* Problem statement: Count the lines in the listing below that hold the string "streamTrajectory". Reply with the number alone.

* Data below:
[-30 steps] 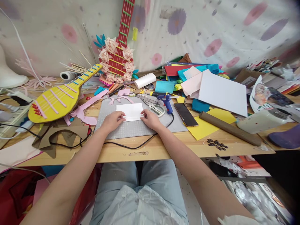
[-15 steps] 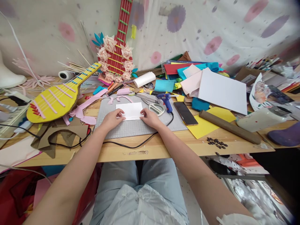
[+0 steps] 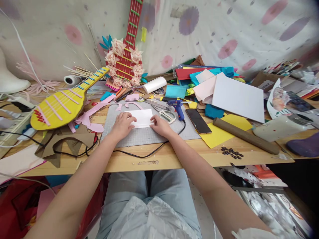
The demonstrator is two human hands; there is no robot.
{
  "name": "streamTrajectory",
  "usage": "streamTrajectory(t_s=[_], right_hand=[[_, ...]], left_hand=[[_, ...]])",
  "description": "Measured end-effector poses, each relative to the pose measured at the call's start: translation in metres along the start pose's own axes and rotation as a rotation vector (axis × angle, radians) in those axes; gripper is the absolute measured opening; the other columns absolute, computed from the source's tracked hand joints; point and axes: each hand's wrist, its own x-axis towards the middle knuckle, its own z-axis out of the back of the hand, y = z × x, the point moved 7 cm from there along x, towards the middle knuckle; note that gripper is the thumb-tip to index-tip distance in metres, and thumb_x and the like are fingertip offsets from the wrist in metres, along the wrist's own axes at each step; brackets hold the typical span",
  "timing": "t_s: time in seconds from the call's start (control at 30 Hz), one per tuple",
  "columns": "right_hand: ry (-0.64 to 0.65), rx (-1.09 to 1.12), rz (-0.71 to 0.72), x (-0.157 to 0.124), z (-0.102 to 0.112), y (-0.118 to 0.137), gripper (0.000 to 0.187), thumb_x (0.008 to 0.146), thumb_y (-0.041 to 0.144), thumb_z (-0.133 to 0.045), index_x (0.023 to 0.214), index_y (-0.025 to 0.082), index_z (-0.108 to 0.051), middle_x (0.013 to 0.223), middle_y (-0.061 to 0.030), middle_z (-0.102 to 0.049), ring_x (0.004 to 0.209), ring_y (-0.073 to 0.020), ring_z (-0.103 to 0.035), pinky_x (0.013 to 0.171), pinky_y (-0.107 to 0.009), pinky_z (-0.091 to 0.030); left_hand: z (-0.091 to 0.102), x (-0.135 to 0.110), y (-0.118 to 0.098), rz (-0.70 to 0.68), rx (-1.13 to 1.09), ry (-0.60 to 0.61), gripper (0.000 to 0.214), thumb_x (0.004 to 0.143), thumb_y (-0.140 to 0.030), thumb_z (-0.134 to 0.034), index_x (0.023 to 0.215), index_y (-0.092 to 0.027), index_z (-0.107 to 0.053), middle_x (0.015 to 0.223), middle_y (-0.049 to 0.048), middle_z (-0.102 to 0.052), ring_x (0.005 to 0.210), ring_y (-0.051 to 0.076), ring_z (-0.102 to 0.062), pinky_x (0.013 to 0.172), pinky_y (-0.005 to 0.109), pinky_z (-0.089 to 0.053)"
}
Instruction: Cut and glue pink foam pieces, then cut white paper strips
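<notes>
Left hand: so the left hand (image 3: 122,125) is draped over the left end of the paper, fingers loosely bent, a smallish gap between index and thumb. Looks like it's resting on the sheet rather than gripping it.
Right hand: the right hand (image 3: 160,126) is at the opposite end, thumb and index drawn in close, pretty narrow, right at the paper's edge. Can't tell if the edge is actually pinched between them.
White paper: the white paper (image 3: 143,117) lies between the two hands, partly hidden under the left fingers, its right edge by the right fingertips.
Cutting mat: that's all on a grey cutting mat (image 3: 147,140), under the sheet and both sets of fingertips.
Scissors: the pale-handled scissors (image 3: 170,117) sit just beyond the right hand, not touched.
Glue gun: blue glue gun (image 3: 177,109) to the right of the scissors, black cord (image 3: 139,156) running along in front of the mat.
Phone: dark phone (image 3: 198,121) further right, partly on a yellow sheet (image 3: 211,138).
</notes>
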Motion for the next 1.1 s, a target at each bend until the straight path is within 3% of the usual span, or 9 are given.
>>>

* Response: 2